At least the ownership comes with a free RCI membership (an annual savings of $99).


----------



## JudyS (Dec 2, 2006)

Hmmm, it's being sold by Laman34, whom I believe is one of those "pay us to take your timeshare off your hands" people.   I wonder if someone paid him to take this timeshare off their hands?


----------



## Giselherr (Dec 3, 2006)

That comes out to approx .016 cents a point -- but since they aren't "developer" points, you won't get VIP status.


----------



## BocaBum99 (Dec 3, 2006)

This would be a good purchase for someone who is already a VIP Gold or Platinum owner.  Since the market for 6M point accounts is so small, I expect this ownership to sell for less than $50k.

Here is my business case for this purchase if you are already a Platinum VIP:

1) Offer $50k.  I'd be surprised if they didn't accept it.

2) Use the 50% discount on less than 60-day reservations.  List them on eBay like all of the current FF renters do.  I did one assessment where they were getting about $10/1000 points after discount and eBay fees.  That is a margin of $6/1000 points.  So, the net annual return would be roughly $36k on a $50k investment.  72%.  Not bad.

You'd probably have to do 100 rentals per year to net this return with the average rental requiring about 60000 points.  So, it would be quite a bit of work, but imminently doable.

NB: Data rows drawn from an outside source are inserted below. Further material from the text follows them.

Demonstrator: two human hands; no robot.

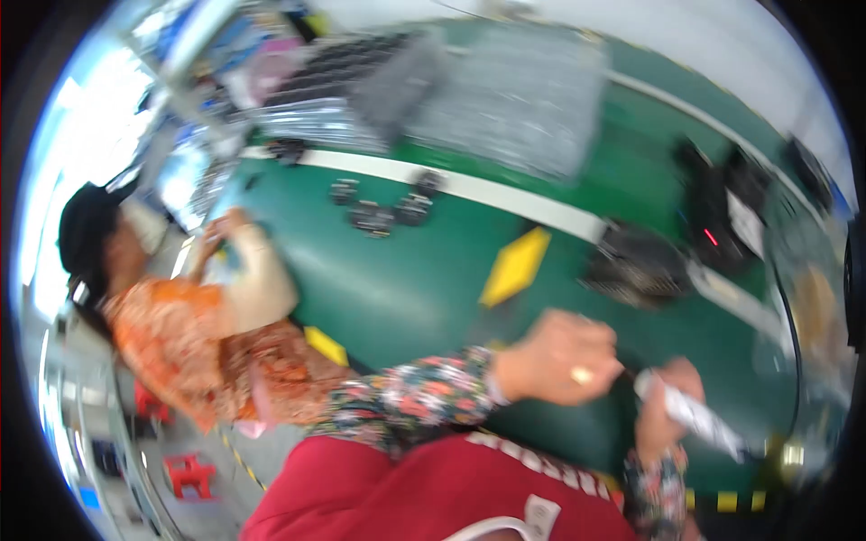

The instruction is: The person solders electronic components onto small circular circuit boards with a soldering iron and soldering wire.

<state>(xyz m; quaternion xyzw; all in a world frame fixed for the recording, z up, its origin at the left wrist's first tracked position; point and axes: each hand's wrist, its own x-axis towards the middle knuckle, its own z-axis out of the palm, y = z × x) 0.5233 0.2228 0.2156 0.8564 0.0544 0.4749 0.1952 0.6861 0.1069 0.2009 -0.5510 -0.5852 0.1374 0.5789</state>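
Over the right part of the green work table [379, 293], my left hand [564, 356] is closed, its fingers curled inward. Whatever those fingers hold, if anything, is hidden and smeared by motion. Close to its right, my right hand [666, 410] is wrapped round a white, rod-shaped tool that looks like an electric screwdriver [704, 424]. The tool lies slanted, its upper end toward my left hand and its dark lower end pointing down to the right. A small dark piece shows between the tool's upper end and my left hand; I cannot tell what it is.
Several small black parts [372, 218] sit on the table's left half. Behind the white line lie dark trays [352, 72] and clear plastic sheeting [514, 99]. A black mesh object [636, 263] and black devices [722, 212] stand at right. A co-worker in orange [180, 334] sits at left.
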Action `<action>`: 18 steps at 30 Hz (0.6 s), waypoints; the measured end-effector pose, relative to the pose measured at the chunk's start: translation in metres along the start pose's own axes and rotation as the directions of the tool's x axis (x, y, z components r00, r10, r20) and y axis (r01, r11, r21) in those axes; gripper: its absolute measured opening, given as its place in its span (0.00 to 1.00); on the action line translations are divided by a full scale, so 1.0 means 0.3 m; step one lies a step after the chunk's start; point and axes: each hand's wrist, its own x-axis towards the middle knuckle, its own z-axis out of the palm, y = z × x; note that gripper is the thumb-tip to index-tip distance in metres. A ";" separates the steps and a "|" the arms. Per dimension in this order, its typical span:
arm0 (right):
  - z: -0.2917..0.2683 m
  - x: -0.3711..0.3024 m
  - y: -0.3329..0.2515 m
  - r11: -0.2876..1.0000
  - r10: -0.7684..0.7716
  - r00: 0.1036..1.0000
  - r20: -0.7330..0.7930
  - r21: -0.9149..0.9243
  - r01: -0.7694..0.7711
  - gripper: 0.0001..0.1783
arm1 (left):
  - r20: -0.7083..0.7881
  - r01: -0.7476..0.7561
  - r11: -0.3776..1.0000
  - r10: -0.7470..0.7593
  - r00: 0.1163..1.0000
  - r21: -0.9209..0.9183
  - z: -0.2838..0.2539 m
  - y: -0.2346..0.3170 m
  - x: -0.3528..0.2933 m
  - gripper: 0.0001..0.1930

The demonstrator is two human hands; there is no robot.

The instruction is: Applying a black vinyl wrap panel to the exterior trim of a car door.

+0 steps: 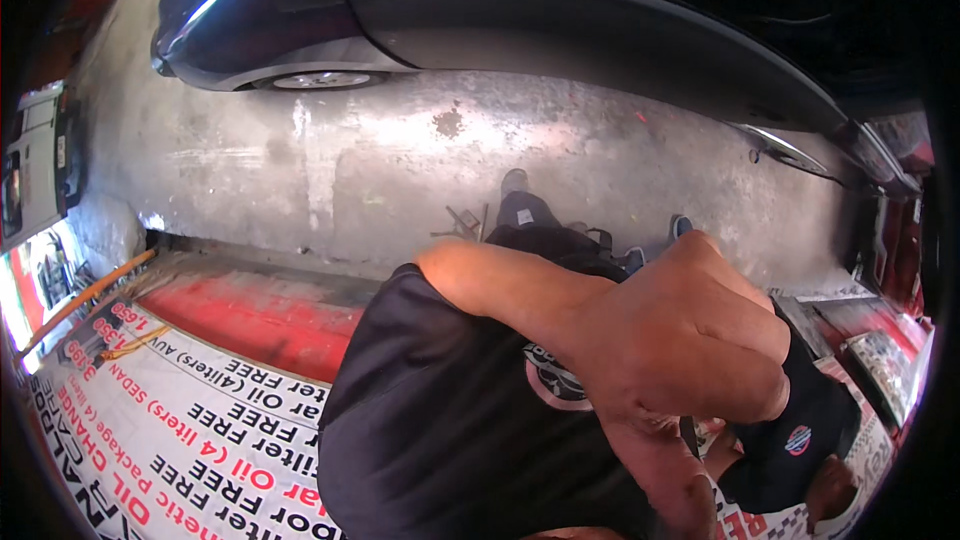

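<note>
My left hand is large and close at centre right, its forearm crossing from the black sleeve on the left. Its fingers are curled in tightly and the thumb points downward. Whatever they hold, if anything, is hidden. Below it is my black shirt with a round printed emblem. A narrow dark strip shows beside the thumb; its kind cannot be made out. Past the fist, a black sleeve with a small emblem sits beside patches of skin. My right hand's fingers are not distinguishable there.
Beyond my legs and shoes lies a grey concrete floor. A dark car stands along the far side. On the left are a printed banner, a red panel, a wooden pole and a white vehicle.
</note>
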 end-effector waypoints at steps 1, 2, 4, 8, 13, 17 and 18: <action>-0.001 0.001 -0.005 1.000 0.002 1.000 -0.001 -0.002 -0.002 0.23 | -0.117 -0.052 0.999 0.053 0.992 0.010 0.017 -0.016 -0.009 0.35; -0.003 -0.005 -0.006 1.000 0.000 1.000 -0.001 -0.004 0.000 0.23 | -0.174 -0.079 0.997 0.081 0.981 0.019 0.019 -0.024 -0.025 0.35; -0.008 -0.006 -0.002 1.000 -0.001 1.000 -0.002 -0.014 0.001 0.23 | -0.186 -0.099 0.995 0.094 0.978 -0.018 0.041 -0.029 -0.041 0.35; -0.009 0.005 0.014 0.999 -0.008 1.000 -0.003 -0.032 0.008 0.23 | -0.352 -0.111 0.993 0.094 0.931 -0.028 0.069 0.000 -0.020 0.35; -0.002 0.041 0.014 0.997 -0.054 0.998 -0.009 -0.063 0.054 0.24 | -0.271 -0.166 0.985 0.174 0.947 0.053 0.051 -0.070 0.042 0.29; -0.005 0.063 -0.003 0.995 -0.071 0.997 -0.019 -0.078 0.069 0.24 | -0.325 0.027 1.000 -0.029 0.945 -0.010 0.026 0.065 0.060 0.26; -0.005 0.065 -0.008 0.994 -0.077 0.997 -0.023 -0.079 0.075 0.24 | -0.293 0.172 0.984 -0.177 0.940 -0.043 0.009 0.102 0.062 0.27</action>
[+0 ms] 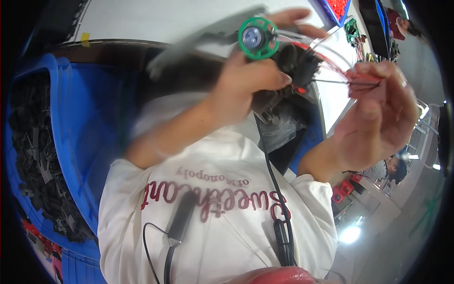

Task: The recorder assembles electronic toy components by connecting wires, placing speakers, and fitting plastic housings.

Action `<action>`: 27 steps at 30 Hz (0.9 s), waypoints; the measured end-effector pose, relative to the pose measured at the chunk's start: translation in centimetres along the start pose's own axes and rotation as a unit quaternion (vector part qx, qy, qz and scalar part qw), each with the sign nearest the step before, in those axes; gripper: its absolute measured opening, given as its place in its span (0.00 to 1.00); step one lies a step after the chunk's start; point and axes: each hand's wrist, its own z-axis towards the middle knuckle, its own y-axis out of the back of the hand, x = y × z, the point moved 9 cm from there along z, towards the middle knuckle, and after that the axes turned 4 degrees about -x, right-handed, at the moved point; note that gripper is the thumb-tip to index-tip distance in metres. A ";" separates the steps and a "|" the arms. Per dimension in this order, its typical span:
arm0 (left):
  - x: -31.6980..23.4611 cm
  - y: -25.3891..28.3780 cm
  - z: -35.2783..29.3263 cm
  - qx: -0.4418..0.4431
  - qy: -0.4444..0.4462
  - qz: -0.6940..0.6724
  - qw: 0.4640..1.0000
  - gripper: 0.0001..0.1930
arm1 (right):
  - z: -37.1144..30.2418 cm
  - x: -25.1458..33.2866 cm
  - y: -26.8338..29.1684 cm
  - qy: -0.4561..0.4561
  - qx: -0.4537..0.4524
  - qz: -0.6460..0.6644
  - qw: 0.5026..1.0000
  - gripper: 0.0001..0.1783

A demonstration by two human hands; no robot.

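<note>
My left hand (250, 75) is closed round a wired assembly, its thumb against a black block (306, 68). Beside its fingers sits a round green-rimmed part (258, 39) with a shiny silvery centre. Red, white and black wires (326, 59) run from there to the right. At their far end my right hand (378, 113) pinches a small red piece (366, 86) between thumb and fingers, with a dark wire across it. Motion blurs both hands, and the left fingers partly hide what they grip.
A blue bin (59, 109) of black plastic parts stands at left. Beyond my hands lies a white tabletop (142, 21). A blue tray (347, 16) holds red pieces; green wired parts (352, 31) lie nearby. Clear plastic wrap (281, 135) lies below my hands. Other people appear at right.
</note>
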 end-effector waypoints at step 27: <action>-2.7 1.1 1.6 0.163 -0.215 0.046 0.962 0.24 | -4.8 -3.5 -2.8 -0.076 -0.047 -0.080 0.993 0.12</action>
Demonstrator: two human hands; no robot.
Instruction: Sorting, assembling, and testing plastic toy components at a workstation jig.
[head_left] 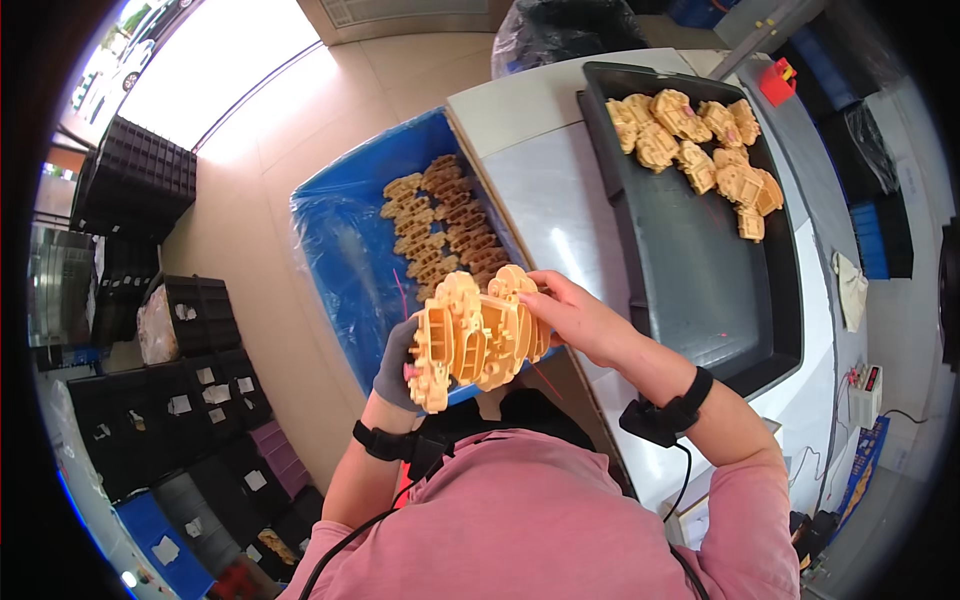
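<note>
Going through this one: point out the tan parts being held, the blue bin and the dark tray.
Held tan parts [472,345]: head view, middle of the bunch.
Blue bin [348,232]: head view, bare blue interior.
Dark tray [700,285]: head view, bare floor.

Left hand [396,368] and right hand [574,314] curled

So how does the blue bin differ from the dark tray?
The blue bin holds lined-up parts in columns; the dark tray holds jumbled parts toward its far end. The blue bin stands beside the table, while the dark tray rests on it. Both are open-topped.
</note>
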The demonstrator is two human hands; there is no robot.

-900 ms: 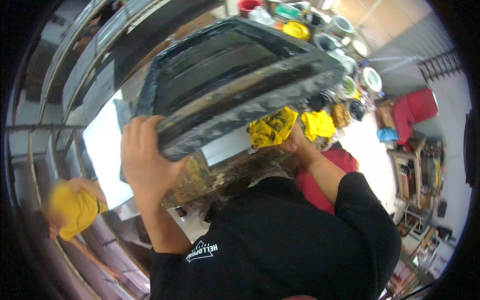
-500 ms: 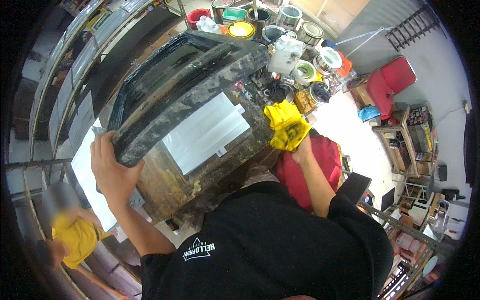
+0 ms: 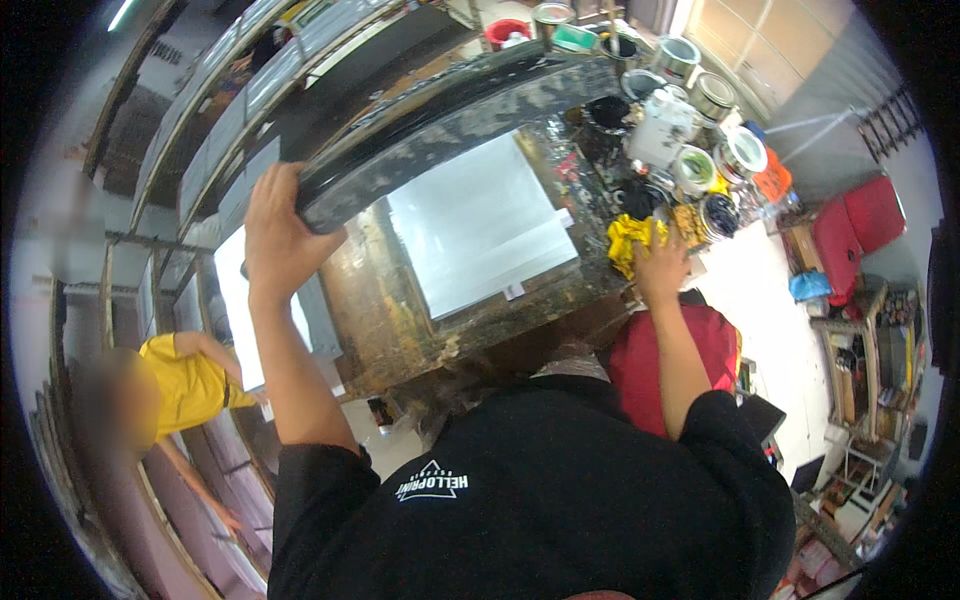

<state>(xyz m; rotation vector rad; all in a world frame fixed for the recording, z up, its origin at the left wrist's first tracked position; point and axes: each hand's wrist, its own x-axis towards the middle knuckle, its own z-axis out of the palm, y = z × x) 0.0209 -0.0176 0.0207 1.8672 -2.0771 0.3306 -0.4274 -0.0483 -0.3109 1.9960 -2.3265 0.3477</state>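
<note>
My left hand (image 3: 280, 225) grips the near left corner of a dark, ink-stained screen-printing frame (image 3: 440, 125), fingers over its edge and thumb below. The frame is tilted up above the worktable (image 3: 385, 335), seen nearly edge-on. A white sheet (image 3: 480, 230) lies on the stained tabletop under it, with small white tabs along its edges. At the table's right end, my right hand (image 3: 662, 265) rests against a crumpled yellow cloth (image 3: 630, 240) with fingers spread. Whether any fingertip still pinches the cloth is hard to see.
Paint cans (image 3: 712, 95), tubs and a white jug (image 3: 662, 125) crowd the far right. A red stool seat (image 3: 680, 350) stands near my right arm. Another white sheet (image 3: 232, 300) lies at the left, beside a person in a yellow shirt (image 3: 190, 385). Racks (image 3: 150, 180) rise behind.
The frame is tilted higher, showing more of the sheet. My right hand has brought the yellow cloth down at the table's right end, its fingers now spread. My view has shifted.
</note>
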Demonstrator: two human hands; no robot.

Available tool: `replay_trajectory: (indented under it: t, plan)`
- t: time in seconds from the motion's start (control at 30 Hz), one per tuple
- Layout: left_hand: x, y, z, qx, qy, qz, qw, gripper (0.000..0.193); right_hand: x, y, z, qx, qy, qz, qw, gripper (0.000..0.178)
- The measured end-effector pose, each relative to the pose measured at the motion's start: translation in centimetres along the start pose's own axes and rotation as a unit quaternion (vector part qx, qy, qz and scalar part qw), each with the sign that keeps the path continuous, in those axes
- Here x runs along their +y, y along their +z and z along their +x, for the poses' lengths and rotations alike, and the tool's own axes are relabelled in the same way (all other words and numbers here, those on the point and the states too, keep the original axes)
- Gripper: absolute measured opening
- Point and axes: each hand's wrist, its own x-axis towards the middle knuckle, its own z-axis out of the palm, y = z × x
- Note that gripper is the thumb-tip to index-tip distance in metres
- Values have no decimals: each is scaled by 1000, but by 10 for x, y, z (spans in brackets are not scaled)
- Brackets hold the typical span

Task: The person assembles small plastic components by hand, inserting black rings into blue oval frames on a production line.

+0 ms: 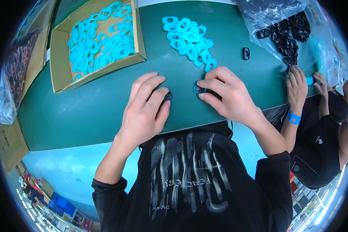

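Note:
My left hand (141,104) is closed over a small black plastic part (168,96) at the table's near side, with its fingers hiding most of it. To its right, my right hand (230,94) pinches a small oval piece (199,89) with black and turquoise on it between thumb and fingers. Beyond my hands lies a loose heap of turquoise plastic rings (191,36), flat and oval with a hole in each. The lowest ring (210,65) almost reaches my right fingers. A single black oval part (246,53) rests apart on the green tabletop (154,54).
A cardboard box (100,71) of turquoise rings stands at the far left. Black parts (288,34) spill from a clear plastic bag (259,23) at the far right. A co-worker's hand (296,87) with a blue wristband works there. Another bag (7,85) lies at the left edge.

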Motion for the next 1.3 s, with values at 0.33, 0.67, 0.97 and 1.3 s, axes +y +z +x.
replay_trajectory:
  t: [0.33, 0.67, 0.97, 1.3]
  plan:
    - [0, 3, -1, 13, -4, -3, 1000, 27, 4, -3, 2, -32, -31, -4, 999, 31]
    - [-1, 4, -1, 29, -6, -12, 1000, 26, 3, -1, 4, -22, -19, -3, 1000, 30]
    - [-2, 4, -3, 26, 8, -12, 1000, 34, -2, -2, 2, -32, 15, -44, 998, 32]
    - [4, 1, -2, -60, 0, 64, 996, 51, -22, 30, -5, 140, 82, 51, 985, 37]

Any VIP Platinums out there interested?  Let me know and I'll show you how to do it.


----------



## acesneights (Dec 3, 2006)

Too bad FF/WYN took away the ability to deposit an actual FF LV week. These points aren't really special anymore.


----------



## topcop400 (Dec 4, 2006)

Giselherr said:
			
		

> That comes out to approx .016 cents a point -- but since they aren't "developer" points, you won't get VIP status.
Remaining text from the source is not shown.